Start of Dataset extract

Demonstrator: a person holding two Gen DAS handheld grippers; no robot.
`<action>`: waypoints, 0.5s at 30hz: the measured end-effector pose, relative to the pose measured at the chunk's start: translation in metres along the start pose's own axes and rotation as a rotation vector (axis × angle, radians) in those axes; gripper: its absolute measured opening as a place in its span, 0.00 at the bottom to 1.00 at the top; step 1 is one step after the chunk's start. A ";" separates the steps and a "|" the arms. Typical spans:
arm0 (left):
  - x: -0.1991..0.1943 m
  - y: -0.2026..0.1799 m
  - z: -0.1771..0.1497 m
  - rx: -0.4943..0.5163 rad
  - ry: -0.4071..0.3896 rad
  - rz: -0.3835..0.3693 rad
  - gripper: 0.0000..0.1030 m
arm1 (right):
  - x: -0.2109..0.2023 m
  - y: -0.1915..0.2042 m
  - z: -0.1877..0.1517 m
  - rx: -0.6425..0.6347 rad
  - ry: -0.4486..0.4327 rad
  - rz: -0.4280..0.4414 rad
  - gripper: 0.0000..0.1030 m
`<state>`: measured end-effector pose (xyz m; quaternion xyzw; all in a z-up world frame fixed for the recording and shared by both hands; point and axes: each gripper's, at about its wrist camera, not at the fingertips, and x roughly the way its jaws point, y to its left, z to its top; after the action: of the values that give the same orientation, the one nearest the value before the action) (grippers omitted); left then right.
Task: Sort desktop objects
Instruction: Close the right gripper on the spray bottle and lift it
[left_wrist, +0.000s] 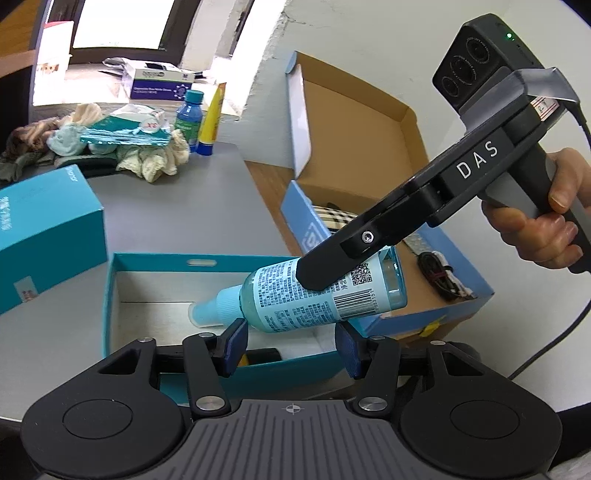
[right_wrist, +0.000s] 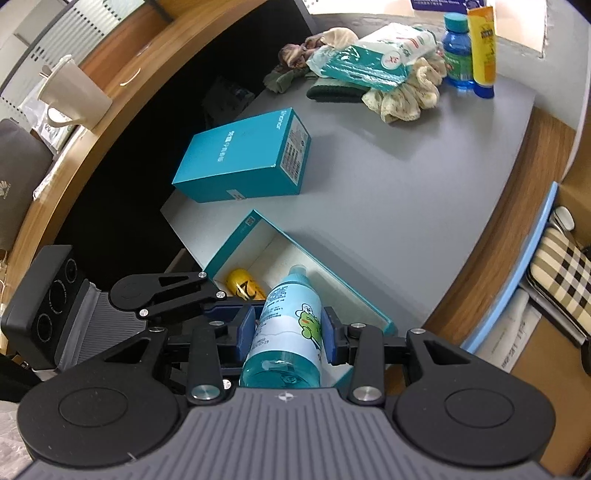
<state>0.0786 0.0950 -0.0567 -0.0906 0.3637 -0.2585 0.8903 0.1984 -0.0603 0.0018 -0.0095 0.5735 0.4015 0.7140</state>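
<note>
Right wrist view shows the right gripper (right_wrist: 288, 332) clamped on the blue bottle (right_wrist: 282, 332) at 6 o'clock over the open teal box (right_wrist: 255, 229), left gripper (left_wrist: 291, 345) jaws apart holding nothing, so lower slowly beside the yellow thing (right_wrist: 245, 290).

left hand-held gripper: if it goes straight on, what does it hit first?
Probably the spray bottle, just ahead of the left hand-held gripper above the open teal box. Depth is uncertain.
</note>
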 end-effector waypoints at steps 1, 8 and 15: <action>0.000 -0.001 0.000 0.001 0.000 -0.006 0.54 | -0.001 -0.001 0.000 -0.002 0.009 0.000 0.43; 0.002 -0.012 -0.003 0.055 -0.002 -0.010 0.54 | -0.002 -0.004 0.003 -0.021 0.094 0.001 0.44; -0.002 -0.023 -0.004 0.143 -0.024 0.020 0.57 | 0.012 0.000 0.005 -0.063 0.212 -0.031 0.46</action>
<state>0.0658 0.0771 -0.0500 -0.0262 0.3343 -0.2737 0.9014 0.2027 -0.0511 -0.0063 -0.0831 0.6327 0.4047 0.6551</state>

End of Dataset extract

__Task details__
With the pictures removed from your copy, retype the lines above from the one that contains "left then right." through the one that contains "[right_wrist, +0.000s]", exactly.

__Written response__
`<state>`: measured end-effector pose (xyz m; quaternion xyzw; all in a z-up world frame fixed for the recording and shared by both hands; point and axes: each gripper's, at about its wrist camera, not at the fingertips, and x roughly the way its jaws point, y to its left, z to its top; after the action: of the values that give the same orientation, the one nearest the value before the action) (grippers omitted); left then right.
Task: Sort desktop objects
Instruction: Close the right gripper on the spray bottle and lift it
[left_wrist, +0.000s] 
[right_wrist, +0.000s] 

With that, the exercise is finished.